Uma Europa mais digital

Existe mais vida para além da pandemia e a presidência portuguesa da UE dedicará uma especial relevância ao domínio digital, seguindo três princípios orientadores.

Portugal assumirá a Presidência do Conselho da União Europeia dentro de poucos dias e, considerando as experiências passadas (1992, 2000 e 2007), é mais uma oportunidade de ouro para deixarmos uma marca distintiva no processo da construção europeia.

O atual contexto, fortemente marcado pela covid-19 e pela crise social e económica que lhe está subjacente, condicionará a agenda e, inexoravelmente, grande parte dos esforços serão dedicados à implementação dos apoios financeiros para a recuperação das empresas e dos empregos, assim como à execução dos planos de vacinação coletiva nos diversos Estados-membros.

Mas existe mais vida para além da pandemia e a presidência portuguesa da UE (PPUE) dedicará uma especial relevância ao domínio digital, seguindo três princípios orientadores: a) temos a convicção de que a transição digital é um forte motor para a recuperação económica sustentável, juntamente com a transição verde; b) temos de reforçar a qualificação digital dos cidadãos e das empresas apoiada em soluções tecnológicas fiáveis, éticas e neutras; c) queremos defender a democracia digital, assente nos valores humanistas e no combate à desinformação, fazendo da Europa uma referência global.

E como é que estas prioridades políticas se concretizam? Por diversas formas, desde logo, dando sequência às negociações de pacotes legislativos de enorme oportunidade e relevância. Destaque óbvio para o “Pacote dos Serviços Digitais” que, regulando as grandes plataformas digitais, visa fomentar a competitividade do Mercado Único Digital, através da promoção de condições equitativas para todas as empresas, em especial as PME e as “startups”. Acresce que, num tempo em que “os dados são o novo petróleo”, a PPUE pretenderá fomentar o debate em torno do livre fluxo de dados, potenciando o acesso e a partilha dos mesmos (no setor público e privado) no Mercado Único. Não esquecendo, naturalmente, a digitalização da administração pública – tão cara ao nosso país – e criação de uma “identidade digital europeia” que facilite de forma segura o interface com os serviços públicos e privados no ambiente digital.

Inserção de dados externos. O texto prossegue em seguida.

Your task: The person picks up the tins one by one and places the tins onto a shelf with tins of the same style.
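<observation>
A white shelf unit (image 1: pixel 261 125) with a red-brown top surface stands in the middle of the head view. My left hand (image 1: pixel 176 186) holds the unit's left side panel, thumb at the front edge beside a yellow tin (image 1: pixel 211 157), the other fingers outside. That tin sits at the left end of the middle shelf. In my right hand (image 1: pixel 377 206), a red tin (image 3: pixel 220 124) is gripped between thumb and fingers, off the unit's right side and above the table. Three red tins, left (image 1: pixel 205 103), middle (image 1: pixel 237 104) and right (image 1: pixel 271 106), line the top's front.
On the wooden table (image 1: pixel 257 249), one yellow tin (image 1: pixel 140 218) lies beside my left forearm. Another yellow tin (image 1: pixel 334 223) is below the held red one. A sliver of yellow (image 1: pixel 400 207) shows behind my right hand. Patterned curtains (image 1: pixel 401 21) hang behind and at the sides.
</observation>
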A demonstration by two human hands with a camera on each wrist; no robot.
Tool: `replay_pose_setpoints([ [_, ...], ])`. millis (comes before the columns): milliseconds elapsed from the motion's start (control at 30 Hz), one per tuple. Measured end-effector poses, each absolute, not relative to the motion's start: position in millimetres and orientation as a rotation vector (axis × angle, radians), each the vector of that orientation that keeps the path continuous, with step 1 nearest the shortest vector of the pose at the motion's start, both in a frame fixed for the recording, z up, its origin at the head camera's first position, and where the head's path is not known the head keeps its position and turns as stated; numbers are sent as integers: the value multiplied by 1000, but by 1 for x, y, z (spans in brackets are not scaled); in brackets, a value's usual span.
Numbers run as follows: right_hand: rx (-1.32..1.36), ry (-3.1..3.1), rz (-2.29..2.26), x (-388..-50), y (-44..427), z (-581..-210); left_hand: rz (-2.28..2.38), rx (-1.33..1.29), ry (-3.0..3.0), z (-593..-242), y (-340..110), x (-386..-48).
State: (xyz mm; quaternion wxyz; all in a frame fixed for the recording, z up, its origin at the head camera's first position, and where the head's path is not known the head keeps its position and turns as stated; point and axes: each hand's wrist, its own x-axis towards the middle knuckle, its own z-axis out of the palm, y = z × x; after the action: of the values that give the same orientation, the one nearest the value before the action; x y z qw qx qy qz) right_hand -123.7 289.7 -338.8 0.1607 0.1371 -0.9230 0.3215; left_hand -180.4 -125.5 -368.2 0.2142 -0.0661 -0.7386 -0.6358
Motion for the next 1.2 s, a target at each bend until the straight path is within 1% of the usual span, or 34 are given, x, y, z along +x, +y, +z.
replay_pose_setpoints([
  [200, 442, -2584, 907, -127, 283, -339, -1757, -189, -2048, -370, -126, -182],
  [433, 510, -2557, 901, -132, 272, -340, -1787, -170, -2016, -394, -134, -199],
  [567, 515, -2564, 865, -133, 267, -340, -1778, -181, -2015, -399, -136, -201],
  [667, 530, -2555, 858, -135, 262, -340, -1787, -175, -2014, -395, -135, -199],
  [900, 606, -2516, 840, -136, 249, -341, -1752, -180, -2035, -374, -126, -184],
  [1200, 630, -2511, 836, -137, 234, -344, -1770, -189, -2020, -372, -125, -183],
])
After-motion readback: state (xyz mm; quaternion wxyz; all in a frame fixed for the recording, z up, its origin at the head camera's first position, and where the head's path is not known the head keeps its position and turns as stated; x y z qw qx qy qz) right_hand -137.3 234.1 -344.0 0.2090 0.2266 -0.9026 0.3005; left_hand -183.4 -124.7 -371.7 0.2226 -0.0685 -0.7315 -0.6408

Por último, mas não em último, a conclusão das negociações em torno da tão esperada privacidade das comunicações eletrónicas é um elevado desiderato da PPUE.

Mas a história de Portugal é marcada por construirmos pontes com outros mundos e assim será uma vez mais durante o primeiro semestre de 2021. Pretendemos que a UE se afirme como líder global no domínio digital e na economia de dados, mas para o efeito é essencial construir uma sólida infraestrutura e redes de conexões internacionais, através, por exemplo, da inauguração da primeira ligação por cabo submarino entre a América do Sul (Brasil) e a Europa (Portugal), fator decisivo para aproximar empresas e dar escala ao mercado digital europeu.

Portugal é, hoje, justamente reconhecido como “Nação Startup”, pela prioridade que tem dado ao empreendedorismo digital, donde é justificado que almejemos o mesmo estatuto para a Europa, como espaço onde existam condições regulatórias, financeiras e outras que permitam o aparecimento e o crescimento de jovens empreendedores, pondo termo à fuga de cérebros para outras regiões do mundo.

Finalmente, tal como o Tratado de Lisboa faz parte integrante do acervo comunitário, a PPUE tem a ambição de deixar para a posteridade a “Declaração de Lisboa sobre a Democracia Digital com Propósito”. Isto é, um manifesto com as bases para um modelo europeu de transformação digital assente numa forte dimensão humana e nos valores democráticos, nos direitos e liberdades dos cidadãos, colocando a UE na dianteira global de um novo mundo digital, mais seguro, confiável e competitivo.

Além das negociações e debates próprios, que terão lugar nas instituições comunitárias, ao longo do primeiro semestre de 2021 sob a égide da PPUE, haverá ainda oportunidade para que estas prioridades digitais componham a agenda de dois importantes eventos: o “Dia Digital”, em março, e a “Assembleia Digital”, em junho.